§ What to produce:
From the entries below, retype only the lines from the one with "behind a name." through the one with "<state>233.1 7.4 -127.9", exactly as written.
======== Material for the task ========
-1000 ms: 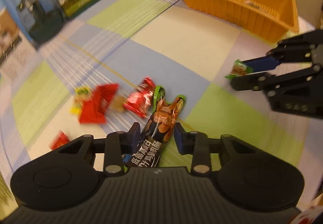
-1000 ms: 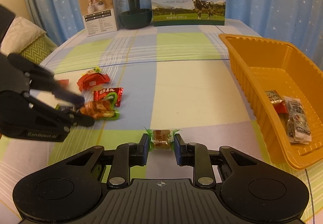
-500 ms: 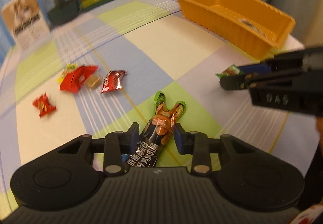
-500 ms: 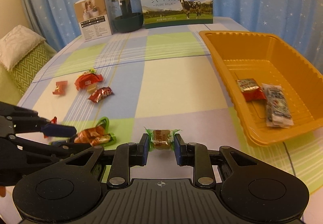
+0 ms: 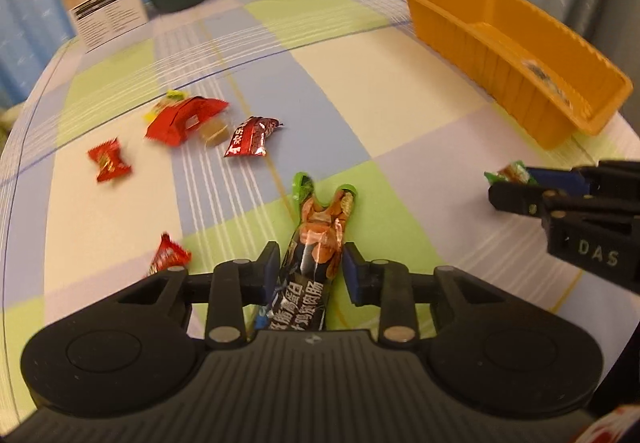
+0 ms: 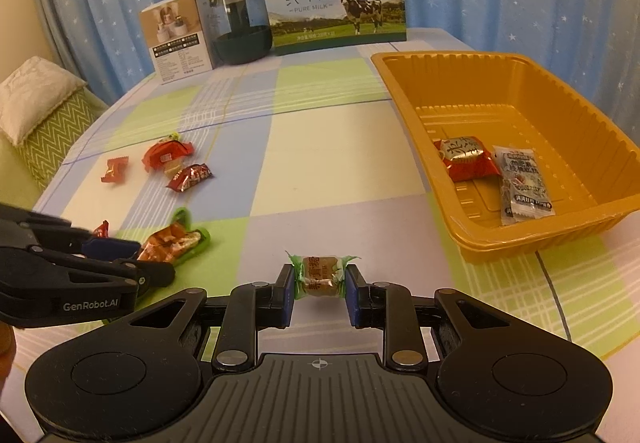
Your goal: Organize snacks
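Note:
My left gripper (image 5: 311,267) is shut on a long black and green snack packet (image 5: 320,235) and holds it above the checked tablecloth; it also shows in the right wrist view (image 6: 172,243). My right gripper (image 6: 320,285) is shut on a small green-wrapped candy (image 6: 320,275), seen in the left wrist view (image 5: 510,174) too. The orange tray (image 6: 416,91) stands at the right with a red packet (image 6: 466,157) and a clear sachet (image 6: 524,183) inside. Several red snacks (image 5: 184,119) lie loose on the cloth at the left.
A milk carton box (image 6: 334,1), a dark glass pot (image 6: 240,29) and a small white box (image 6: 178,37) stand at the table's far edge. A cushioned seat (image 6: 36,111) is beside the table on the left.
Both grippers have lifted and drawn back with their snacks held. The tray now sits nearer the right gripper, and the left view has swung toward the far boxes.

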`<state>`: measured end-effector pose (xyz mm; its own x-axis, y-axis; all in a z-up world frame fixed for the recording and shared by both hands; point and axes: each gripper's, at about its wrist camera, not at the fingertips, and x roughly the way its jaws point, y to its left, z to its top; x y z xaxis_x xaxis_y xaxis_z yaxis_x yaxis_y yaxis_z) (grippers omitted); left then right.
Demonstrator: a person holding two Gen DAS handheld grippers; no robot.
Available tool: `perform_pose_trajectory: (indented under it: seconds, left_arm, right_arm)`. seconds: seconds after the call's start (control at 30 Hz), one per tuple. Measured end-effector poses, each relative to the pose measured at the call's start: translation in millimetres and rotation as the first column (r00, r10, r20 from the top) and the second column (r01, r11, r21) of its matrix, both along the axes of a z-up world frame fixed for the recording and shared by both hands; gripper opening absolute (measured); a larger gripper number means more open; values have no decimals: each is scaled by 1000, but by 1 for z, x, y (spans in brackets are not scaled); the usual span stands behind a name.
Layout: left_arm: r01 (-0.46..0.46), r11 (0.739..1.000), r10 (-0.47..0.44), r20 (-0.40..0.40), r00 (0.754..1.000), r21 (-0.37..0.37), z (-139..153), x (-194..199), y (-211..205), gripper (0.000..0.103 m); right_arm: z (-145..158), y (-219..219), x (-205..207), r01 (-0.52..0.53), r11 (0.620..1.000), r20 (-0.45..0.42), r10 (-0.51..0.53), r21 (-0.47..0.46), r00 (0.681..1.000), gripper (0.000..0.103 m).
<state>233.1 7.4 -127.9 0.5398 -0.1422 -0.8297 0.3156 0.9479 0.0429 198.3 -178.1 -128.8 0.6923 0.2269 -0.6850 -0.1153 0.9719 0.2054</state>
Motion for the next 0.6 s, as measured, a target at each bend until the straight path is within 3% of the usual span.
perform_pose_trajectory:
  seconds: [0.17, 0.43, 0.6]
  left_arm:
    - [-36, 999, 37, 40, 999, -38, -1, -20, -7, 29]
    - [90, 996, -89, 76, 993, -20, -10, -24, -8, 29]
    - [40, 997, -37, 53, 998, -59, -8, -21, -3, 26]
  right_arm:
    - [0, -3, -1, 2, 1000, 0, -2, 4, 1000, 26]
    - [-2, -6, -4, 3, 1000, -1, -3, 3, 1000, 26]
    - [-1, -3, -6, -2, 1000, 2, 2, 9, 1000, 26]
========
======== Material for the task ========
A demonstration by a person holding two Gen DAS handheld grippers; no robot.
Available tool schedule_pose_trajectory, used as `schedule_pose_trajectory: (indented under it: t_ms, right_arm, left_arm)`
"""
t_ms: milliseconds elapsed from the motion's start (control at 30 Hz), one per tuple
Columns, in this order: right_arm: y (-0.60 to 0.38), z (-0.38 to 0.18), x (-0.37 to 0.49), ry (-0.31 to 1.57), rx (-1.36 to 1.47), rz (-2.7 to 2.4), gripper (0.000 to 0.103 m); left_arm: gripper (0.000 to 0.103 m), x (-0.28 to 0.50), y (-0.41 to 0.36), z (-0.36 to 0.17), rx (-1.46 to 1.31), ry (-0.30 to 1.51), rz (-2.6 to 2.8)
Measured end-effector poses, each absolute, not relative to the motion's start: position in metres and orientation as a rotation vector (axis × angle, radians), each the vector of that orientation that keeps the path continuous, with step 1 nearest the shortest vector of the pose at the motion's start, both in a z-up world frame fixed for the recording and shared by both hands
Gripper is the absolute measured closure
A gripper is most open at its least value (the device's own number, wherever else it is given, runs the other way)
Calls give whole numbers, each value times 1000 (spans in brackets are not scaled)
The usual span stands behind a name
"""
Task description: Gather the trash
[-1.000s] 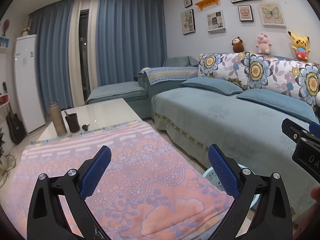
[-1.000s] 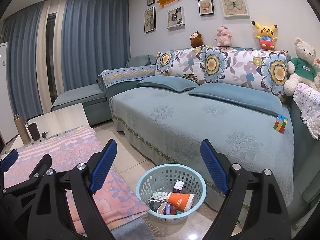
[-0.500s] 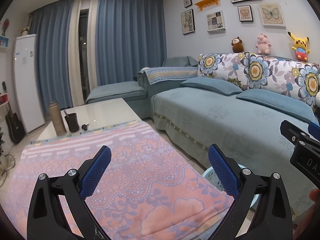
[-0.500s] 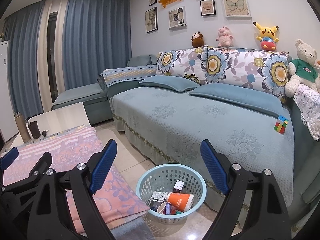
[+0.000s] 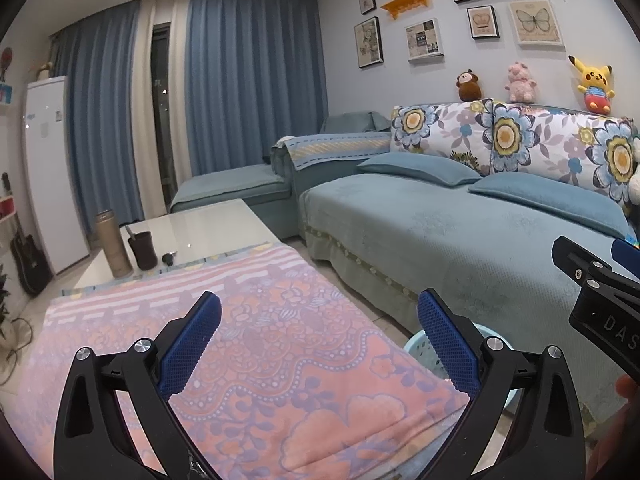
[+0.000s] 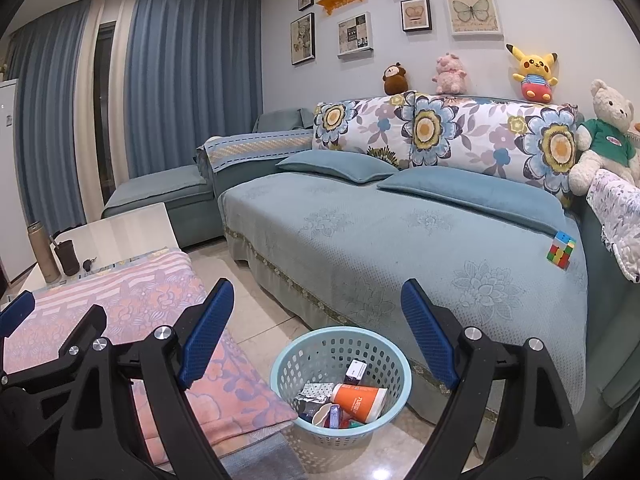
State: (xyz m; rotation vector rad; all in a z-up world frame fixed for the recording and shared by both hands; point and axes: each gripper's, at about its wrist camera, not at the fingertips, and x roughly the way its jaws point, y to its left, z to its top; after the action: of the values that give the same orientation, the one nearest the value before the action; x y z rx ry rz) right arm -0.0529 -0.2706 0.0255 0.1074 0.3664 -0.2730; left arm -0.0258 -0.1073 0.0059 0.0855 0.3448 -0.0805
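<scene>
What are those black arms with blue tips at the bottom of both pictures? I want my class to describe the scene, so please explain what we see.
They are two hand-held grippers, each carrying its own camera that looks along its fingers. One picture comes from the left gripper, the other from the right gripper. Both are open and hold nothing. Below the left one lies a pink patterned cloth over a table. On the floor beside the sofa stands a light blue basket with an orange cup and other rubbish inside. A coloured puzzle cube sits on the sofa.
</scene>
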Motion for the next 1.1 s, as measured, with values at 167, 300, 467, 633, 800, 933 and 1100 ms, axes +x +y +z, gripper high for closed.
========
§ Result of this task:
Available tool: `perform_pose_trajectory: (indented under it: seconds, left_arm, right_arm)`. seconds: seconds after the call's start (control at 30 Hz), one per tuple. Measured end-effector poses, each relative to the pose measured at the call's start: translation in millimetres and rotation as the first column (r00, r10, r20 from the top) and the second column (r01, r11, r21) of its matrix, both along the axes of a z-up world frame fixed for the recording and shared by both hands; gripper opening absolute (measured); a larger gripper number means more open; values have no decimals: each is scaled by 1000, but by 1 for z, x, y (spans in brackets are not scaled); the usual span stands behind a name.
Layout: left_arm: r01 (-0.46..0.46), r11 (0.739..1.000), r10 (-0.47..0.44), r20 (-0.40..0.40), r00 (0.754..1.000), r21 (-0.37..0.37), z (-139..153), x (-194..199), y (-211..205), gripper (0.000..0.103 m); right_arm: z (-145..158), y (-219..219), x (-205..207), r01 (-0.52..0.53), r11 (0.620..1.000), r20 (-0.45..0.42), r10 (-0.51..0.53), r21 (-0.47..0.46), r00 (0.681..1.000), gripper (0.000..0.103 m).
<state>233.1 7.4 -127.9 0.5398 -0.1422 -0.8297 0.3156 0.9479 0.0429 198.3 -178.1 -128.8 0.6923 0.2269 -0.6850 -0.1153 0.9719 0.2054</state>

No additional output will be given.